Do alarmujących wniosków doszedł portal twojapogoda.pl na podstawie zapisów i obserwacji pogody zgromadzonych przez Instytut Meteorologii i Gospodarki Wodnej. Według portalu, przez ostatnie 240 lat nie było jeszcze zimy, która przyniosła średnią ogólnokrajową temperaturę na poziomie 4 stopni powyżej normy wieloletniej.

Wcześniej za rekordową zimę uznawano tę z przełomu 1989 i 1990 roku, gdy anomalia temperatury sięgnęła ok. 3,5 stopnia Celsjusza.

Meteorolodzy zauważają też wyjątkowe niskie opady śniegu tej zimy. Najlepszym przykładem jest Warszawa, gdzie śnieg pojawił się tylko raz - 29 stycznia. "Był to najpóźniejszy pierwszy opad śniegu przynajmniej w okresie powojennym" - podaje portal.
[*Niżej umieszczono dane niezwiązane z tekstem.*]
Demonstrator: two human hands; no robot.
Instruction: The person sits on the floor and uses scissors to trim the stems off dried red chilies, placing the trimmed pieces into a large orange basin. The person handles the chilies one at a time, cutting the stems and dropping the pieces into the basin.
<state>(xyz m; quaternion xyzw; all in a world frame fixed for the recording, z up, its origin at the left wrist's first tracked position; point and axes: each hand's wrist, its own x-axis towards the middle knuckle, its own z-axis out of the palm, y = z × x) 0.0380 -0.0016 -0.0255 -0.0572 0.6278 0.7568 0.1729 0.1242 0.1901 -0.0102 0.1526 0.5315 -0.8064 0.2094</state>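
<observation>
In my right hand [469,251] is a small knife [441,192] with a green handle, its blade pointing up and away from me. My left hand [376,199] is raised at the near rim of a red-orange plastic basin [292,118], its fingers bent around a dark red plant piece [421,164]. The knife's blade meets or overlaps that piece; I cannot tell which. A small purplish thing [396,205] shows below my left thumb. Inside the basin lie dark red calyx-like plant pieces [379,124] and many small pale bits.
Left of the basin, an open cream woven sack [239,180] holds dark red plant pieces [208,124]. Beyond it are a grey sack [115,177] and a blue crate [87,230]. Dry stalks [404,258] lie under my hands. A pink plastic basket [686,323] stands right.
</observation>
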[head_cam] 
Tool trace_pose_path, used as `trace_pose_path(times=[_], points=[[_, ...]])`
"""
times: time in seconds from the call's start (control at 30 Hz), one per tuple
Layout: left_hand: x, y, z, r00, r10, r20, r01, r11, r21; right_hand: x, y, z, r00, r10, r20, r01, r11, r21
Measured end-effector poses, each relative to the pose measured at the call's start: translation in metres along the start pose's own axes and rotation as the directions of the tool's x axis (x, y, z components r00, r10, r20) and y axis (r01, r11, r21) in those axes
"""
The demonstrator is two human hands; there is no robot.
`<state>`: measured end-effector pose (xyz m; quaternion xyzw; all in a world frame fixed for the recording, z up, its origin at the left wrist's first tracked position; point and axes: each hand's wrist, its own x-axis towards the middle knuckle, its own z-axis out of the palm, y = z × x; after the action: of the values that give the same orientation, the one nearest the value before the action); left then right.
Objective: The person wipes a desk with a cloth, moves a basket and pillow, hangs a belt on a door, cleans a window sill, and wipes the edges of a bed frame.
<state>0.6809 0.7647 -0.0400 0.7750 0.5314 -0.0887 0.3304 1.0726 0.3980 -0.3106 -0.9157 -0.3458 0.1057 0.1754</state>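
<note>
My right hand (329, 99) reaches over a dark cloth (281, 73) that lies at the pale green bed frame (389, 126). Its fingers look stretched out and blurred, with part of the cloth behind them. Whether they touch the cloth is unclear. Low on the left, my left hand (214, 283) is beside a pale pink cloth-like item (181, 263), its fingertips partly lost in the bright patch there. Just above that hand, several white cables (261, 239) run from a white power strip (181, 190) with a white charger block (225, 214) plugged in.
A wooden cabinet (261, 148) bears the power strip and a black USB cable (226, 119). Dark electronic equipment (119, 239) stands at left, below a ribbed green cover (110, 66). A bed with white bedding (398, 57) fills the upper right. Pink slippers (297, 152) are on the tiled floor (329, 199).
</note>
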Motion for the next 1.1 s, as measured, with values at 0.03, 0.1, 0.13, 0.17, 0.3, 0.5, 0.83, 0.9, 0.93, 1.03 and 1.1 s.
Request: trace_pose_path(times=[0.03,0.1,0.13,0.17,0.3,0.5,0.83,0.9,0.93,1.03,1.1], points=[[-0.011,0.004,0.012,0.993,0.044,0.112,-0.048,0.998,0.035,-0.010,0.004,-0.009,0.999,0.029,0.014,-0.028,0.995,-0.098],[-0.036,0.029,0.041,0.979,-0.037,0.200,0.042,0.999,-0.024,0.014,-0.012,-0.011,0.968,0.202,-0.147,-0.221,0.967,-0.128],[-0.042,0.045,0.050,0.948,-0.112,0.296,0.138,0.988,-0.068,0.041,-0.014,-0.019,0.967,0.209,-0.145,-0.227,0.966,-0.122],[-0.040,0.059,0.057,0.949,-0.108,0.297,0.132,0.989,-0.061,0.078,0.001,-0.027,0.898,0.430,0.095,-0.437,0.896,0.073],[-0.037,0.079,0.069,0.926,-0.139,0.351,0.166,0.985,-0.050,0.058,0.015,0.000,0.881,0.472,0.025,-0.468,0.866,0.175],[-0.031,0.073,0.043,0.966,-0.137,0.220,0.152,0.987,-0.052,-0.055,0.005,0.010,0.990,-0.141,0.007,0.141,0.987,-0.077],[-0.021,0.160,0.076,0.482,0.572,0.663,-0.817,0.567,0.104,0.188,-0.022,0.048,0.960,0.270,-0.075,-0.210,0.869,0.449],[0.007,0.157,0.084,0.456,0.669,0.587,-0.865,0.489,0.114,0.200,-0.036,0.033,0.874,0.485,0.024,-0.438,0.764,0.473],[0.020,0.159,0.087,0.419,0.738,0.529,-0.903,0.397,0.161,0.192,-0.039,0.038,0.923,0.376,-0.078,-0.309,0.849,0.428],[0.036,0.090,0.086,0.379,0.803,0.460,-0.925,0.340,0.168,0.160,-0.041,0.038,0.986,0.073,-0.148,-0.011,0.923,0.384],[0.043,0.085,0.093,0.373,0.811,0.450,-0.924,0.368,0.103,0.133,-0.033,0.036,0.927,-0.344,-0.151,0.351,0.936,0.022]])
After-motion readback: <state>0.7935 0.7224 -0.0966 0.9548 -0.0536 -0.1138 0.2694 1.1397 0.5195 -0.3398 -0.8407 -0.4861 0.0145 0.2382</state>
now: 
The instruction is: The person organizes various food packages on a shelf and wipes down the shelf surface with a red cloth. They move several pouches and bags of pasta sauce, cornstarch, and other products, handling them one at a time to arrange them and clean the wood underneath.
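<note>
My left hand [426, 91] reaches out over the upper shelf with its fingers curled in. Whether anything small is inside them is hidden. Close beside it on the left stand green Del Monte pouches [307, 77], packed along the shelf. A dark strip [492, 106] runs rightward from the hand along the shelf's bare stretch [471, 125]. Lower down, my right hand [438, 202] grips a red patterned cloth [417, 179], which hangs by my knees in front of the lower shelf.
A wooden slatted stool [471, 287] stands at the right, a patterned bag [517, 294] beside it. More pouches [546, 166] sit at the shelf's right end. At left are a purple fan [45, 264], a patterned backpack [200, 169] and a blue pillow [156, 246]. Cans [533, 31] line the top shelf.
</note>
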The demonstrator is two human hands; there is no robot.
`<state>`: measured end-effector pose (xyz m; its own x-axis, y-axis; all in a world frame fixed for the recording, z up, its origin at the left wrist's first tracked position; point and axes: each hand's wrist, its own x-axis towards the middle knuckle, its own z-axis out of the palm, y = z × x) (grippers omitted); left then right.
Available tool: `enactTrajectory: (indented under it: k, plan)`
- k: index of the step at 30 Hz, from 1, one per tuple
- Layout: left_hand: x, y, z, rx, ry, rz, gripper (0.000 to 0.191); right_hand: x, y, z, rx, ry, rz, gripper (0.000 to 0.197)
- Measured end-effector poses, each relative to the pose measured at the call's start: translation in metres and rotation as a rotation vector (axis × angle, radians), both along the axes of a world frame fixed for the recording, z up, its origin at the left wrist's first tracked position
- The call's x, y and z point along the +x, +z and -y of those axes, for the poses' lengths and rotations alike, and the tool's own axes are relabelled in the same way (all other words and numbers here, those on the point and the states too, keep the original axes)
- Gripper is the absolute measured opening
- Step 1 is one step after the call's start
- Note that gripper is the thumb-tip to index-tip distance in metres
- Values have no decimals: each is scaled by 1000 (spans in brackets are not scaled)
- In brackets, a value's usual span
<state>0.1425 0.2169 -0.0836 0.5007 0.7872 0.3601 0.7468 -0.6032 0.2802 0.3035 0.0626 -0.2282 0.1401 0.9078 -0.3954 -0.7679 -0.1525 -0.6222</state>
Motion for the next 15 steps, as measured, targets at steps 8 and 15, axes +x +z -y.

Efekty tak ciepłej zimy widać gołym okiem. W styczniu informowaliśmy was o pojawiających się w centralnej Polsce tulipanach i krokusach. Helena Wojna z Rodzinnych Ogrodów Działkowych w Skierniewicach zwracała z kolei uwagę na problem z wodą w studniach.

To, że nie mamy śniegu to jest jedno, ale brak wody w studniach - to jest przerażające - mówi Helena Wojna. Zaglądaliśmy do studni, poziom wody obniżył się jeszcze o pół kręgu. Po zimie poziom wody wyrównywał się do poziomu gruntu, w tej chwili jest o dwa kręgi niższy - podkreślała.

Jeszcze w grudniu pokazywaliśmy Wam, że na szczecińskich Jasnych Błoniach zakwitła wiśnia japońska. 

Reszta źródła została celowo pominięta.